» **TASK DIRECTIONS**
Find and copy each line of the records where the string "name" shows up.

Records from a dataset
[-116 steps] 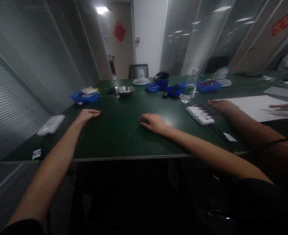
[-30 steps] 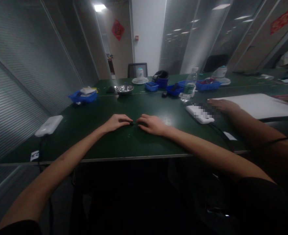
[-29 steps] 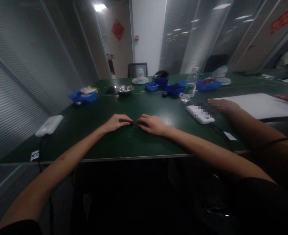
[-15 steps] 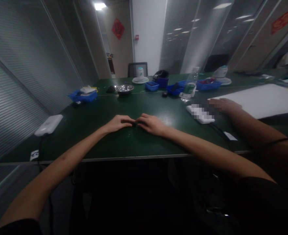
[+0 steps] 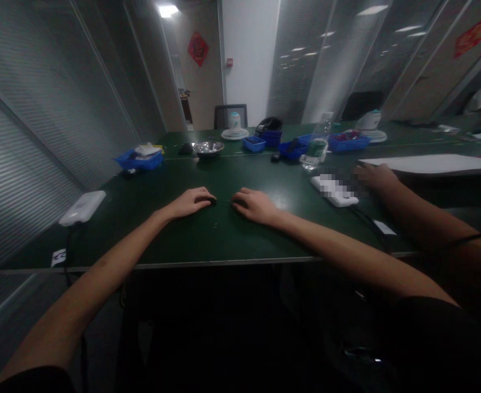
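My left hand (image 5: 190, 202) rests low over the dark green table (image 5: 174, 237), its thumb and fingers closed on a small dark object (image 5: 213, 201) whose kind is too small to make out. A short gap to the right lies my right hand (image 5: 256, 206). Its fingers are curled in with the tips together, and whatever they pinch, if anything, is hidden. Tiny bright specks (image 5: 215, 225) dot the tabletop just in front of the gap.
A metal bowl (image 5: 208, 149), a blue tray (image 5: 140, 159) and a water bottle (image 5: 317, 143) stand farther back. White devices with cables flank me, left (image 5: 83, 208) and right (image 5: 334, 191). A co-worker's hand (image 5: 377, 179) is by a large white sheet (image 5: 432, 164).
My hands have drawn apart, mostly through the left hand shifting left with the small dark object. The co-worker's white sheet has changed its angle and now looks flatter and farther back.
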`<state>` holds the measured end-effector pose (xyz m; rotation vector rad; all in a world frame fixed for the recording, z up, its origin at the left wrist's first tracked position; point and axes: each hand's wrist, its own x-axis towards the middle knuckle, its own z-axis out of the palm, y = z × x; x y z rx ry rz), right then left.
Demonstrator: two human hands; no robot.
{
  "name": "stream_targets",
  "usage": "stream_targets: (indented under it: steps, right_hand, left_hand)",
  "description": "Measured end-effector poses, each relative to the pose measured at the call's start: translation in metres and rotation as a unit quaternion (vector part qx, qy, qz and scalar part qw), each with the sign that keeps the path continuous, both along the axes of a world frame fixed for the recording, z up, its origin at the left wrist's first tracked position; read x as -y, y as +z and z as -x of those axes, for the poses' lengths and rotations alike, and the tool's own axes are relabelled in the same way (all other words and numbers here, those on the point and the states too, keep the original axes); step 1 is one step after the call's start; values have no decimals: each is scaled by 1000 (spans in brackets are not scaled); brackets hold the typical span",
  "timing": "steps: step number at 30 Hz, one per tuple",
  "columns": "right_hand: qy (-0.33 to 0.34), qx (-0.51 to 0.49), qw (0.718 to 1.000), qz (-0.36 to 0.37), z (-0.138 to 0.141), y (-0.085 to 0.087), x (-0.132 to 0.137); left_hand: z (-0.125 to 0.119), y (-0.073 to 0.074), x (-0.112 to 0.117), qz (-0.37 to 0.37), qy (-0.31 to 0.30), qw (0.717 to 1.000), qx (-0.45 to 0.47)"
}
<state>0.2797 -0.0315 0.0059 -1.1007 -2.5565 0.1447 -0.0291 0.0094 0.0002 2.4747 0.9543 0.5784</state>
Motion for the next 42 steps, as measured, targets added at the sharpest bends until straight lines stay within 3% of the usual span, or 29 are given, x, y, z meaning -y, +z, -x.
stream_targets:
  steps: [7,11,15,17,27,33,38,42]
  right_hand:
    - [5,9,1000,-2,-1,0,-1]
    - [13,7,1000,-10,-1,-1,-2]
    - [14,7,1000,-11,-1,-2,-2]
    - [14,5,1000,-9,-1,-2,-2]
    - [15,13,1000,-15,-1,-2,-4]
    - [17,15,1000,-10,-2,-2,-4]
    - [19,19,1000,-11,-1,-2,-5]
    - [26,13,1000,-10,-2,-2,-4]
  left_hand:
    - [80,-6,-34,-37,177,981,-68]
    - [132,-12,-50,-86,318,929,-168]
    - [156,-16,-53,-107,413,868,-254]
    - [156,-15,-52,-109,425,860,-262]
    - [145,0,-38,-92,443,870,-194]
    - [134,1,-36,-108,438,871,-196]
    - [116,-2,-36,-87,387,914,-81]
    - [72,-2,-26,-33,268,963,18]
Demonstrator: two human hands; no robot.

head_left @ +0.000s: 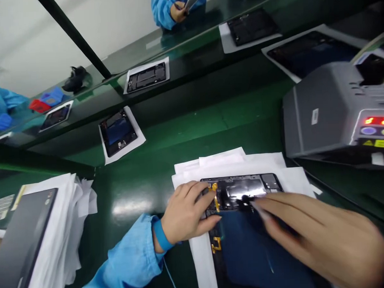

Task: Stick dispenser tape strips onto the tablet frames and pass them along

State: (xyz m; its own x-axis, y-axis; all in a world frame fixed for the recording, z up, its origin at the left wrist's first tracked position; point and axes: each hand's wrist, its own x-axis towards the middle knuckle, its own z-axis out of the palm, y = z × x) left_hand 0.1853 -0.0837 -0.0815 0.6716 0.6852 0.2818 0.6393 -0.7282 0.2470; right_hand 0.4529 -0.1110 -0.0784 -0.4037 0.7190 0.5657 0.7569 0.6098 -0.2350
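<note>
An opened tablet housing [257,251], black with a dark blue panel, lies on white paper sheets [204,271] before me. My left hand [188,212] rests on its upper left corner, fingers and thumb apart, beside a gold flex cable [216,198]. A blue band circles that wrist. Over the housing's upper right part, my right hand [323,231] is blurred by motion. Its fingers are pinched together around something small; a whitish sliver shows at the tips, close to a dark piece I cannot make out. Lower down on the left edge sits another gold flex piece [216,245].
A grey machine [318,113] with a red display stands at right. Stacked tablets with paper sheets [27,236] are at left. More housings on paper, one of them [118,132] ahead, line the green bench and shelf. Beyond the shelf, a person's hand [178,11] holds paper.
</note>
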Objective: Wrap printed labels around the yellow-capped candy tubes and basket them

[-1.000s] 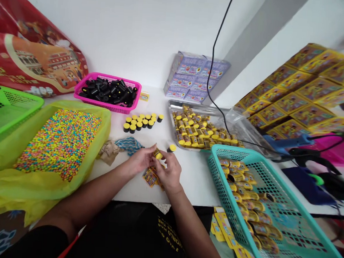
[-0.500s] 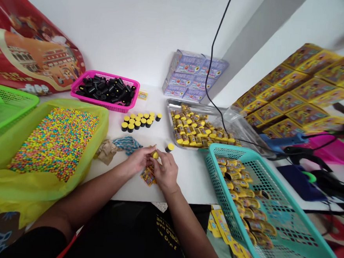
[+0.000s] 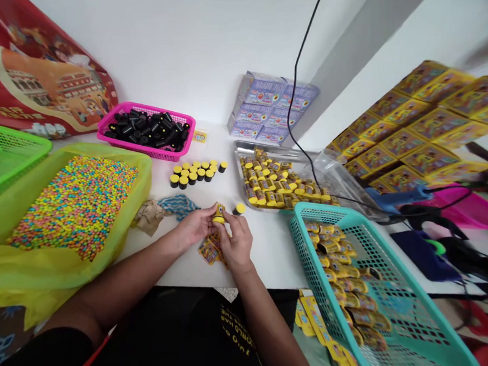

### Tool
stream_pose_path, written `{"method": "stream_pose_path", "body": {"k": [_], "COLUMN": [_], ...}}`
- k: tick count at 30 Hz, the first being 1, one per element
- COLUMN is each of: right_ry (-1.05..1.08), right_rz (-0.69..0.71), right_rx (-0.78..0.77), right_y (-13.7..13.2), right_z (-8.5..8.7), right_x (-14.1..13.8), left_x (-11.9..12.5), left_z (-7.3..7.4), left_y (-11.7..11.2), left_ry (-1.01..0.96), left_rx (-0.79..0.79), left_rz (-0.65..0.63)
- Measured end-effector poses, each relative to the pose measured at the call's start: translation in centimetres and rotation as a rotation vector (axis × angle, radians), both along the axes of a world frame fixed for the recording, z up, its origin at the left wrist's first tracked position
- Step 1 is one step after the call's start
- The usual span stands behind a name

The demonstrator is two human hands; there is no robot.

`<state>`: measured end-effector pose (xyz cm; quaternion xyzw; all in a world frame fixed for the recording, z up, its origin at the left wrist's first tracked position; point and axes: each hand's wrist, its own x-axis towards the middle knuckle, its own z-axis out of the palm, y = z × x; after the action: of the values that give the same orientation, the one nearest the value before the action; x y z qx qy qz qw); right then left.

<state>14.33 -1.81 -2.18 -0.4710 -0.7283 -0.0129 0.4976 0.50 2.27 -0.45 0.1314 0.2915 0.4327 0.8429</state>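
Both my hands work together over the white table. My left hand and my right hand pinch a small yellow-capped tube between their fingertips, with a printed yellow wrapper around it. Under my hands lies a loose pile of colourful printed labels. A black tube with a yellow cap stands just beyond my right fingers. Farther ahead, a tight group of similar capped tubes stands on the table.
A yellow-lined tray of multicoloured candy beads and a green basket lie left. Ahead are a pink basket of black tubes and a steel tray of wrapped tubes. A teal basket of wrapped tubes sits right.
The yellow-capped tube has turned more upright between my fingers and shifted slightly left. The whole view has drifted a little, and my hands stay close together.
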Motion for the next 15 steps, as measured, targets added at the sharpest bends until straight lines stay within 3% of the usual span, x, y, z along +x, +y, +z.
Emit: {"method": "stream_pose_path", "body": {"k": [10, 15], "right_ry": [0.05, -0.216], "right_rz": [0.035, 0.029], "right_rx": [-0.069, 0.025], "right_y": [0.51, 0.64], "right_z": [-0.45, -0.22], "right_x": [-0.11, 0.48], "left_x": [0.56, 0.62], "left_z": [-0.12, 0.68], "left_y": [-0.56, -0.98], "left_ry": [0.034, 0.086], "left_rx": [-0.029, -0.062], "left_rz": [0.023, -0.027]}}
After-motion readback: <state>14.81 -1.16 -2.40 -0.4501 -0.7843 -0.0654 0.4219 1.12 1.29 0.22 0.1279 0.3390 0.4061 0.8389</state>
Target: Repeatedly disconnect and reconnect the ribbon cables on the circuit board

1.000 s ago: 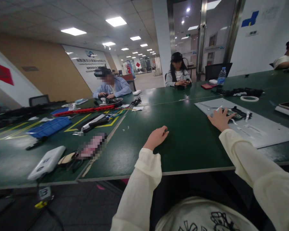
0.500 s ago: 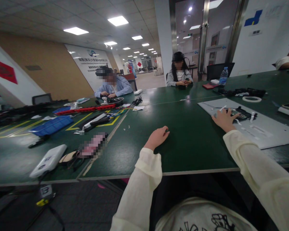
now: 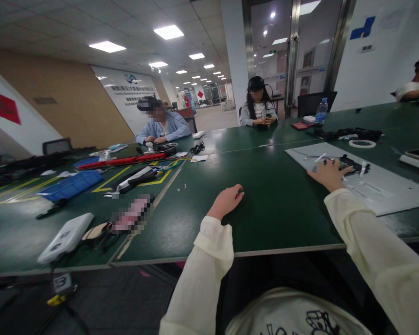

» **TASK OUTPUT**
  "name": "stream_targets",
- The usual span stands behind a name

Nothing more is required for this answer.